Arizona

Can Arizona State men compete for the national title?

Can Arizona State men compete for the national title?

In men’s college swimming, the race against Cal and Texas can be seen as a benchmark. These two programs have dominated the sport for more than a decade, with the Golden Bears and Longhorns taking the top two spots in the NCAA championships every year except for one that dates back to 2010. The exception was in 2013 when Cal finished second and Texas third. As such, Arizona State’s 211-87 win over Cal in Saturday’s doubles meet has to be considered a big deal.

The Sun Devil men won all but two swimming events for the entire meet. Cal’s only victories came in the backstroke races, where he Destiny Lascolast year’s 200 backstroke national champion, hit the wall first. Leon Marchand started for ASU, swimming fastest time ever in the 400 IM while posting stunning breaststroke times, but Grant house, Jack Dolan, Alex Kolson, Max McCusker and mid-year arrivals Hubert Kos and Zalan Sarkany all individual wins achieved in victory.

The obvious caveat to the very one-sided meeting is the choice of the teams’ attire: Bob Bowmans Sun Devils raced in tech suits Dave Durdens Bears opted for tracksuits. The tech suits offer a physical boost and an obvious mental advantage when racing, but both coaches chose the swimwear they felt would best prepare their swimmers for the end of the season. After all, that’s the goal. Fast swimming in duels is great, but every swimmer and coach on deck Saturday at the Mona Plummer Aquatic Center has their eyes on the NCAA Championships in Minneapolis.

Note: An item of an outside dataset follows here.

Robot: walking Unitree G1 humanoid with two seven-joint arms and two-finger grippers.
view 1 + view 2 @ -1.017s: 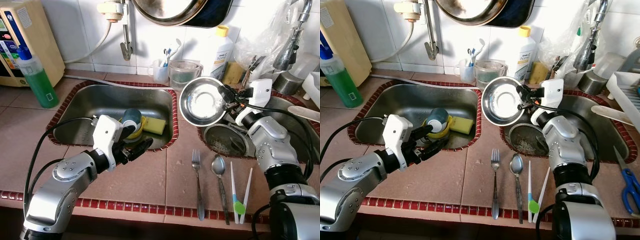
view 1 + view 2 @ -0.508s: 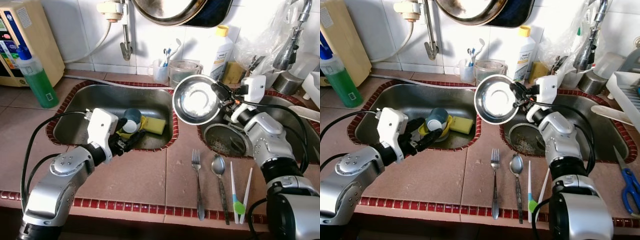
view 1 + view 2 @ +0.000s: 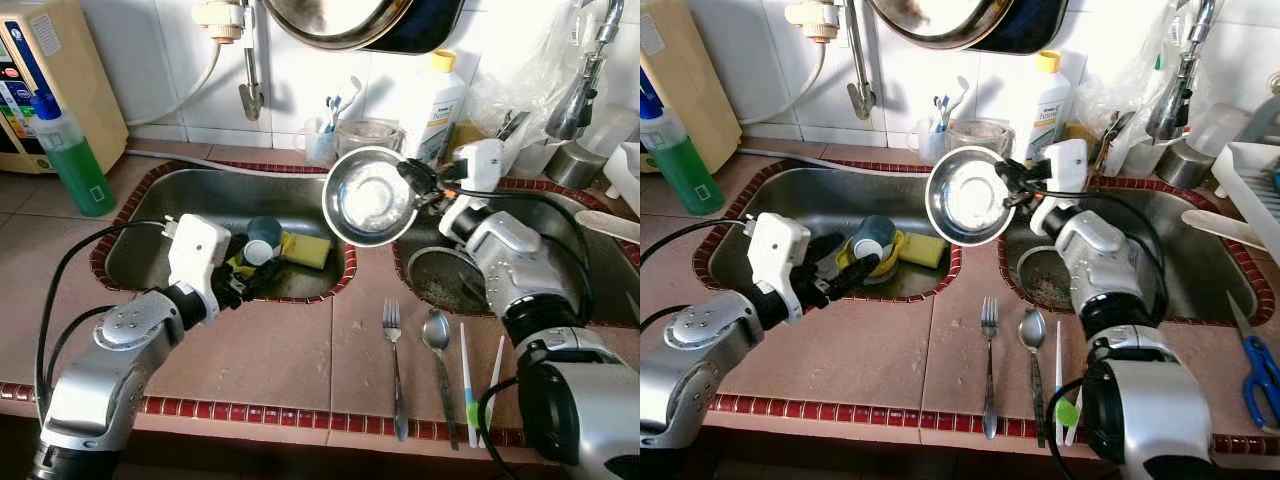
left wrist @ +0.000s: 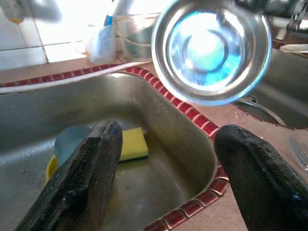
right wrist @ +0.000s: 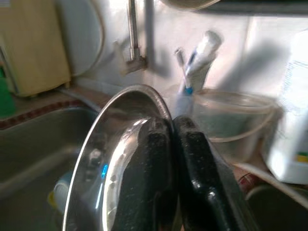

This meeting is another beast, the fastest meeting on earth and a grueling environment that demands success and precision in the morning heats to give a team a chance in the finals. Many teams battle it out at the national meet, but two groups of men always show up: Cal and Texas. Last season, for example, Cal topped his pre-meet prediction by 129.5 points, and Texas ended up ahead by 75.5 points. The third-best team was +45.5, while Arizona State was among the teams that scored slightly less than expected.

In two months, when teams return to championship format and are all fit, the goal is to get as many swimmers in the top 16 as possible. Marchand, House and Colson are recurring A-finalists while Dolan and Julian Huegel were single B finalists. Kos and Sarkany also have very good chances to score individually. Seasons count double, of course.

Arizona State must contend with Cal and Texas teams each bringing back six individual A-finalists as well as plenty of depth, relay talent and a history of premium-level performances in March. Marchand, Bowman and company have a chance, but the Golden Bears and Longhorns must be considered title favorites.

However, a top 3 or even a top 5 finish, which would be the best result of the program under Bowman’s helm, would be a major achievement – and a very realistic one. In addition to Cal and Texas, the Sun Devils have to compete with the consistently outstanding states of Florida and North Carolina.

The Gators, third last year, lost Olympic medalists Bobby Finke and Kieran Smith for high school and Trey Freeman to retire, but they add the World Championships medalist Josh Liendo to a deep and accomplished sprint group that won two 200-yard relays at last year’s NCAA championships Adam Chaney and Eric Friese among accomplished artists returning.

NC State, meanwhile, has a reigning national champion Kapper Stokowski (100 in the back), a pair of precious sleepers in there Nyls Korstanje and Luke Mueller and possibly more sprint depth than any other team in the country. The Wolfpack have finished fourth in four of the last five NCAA championships.

There’s still a long way to go to see how these teams stack up, and we’ll have more clues after next month’s Conference Championships. It’s too early to make any absolute predictions beyond that right now: Arizona State is in direct talks, but until proven otherwise, don’t bet against Cal and Texas in March.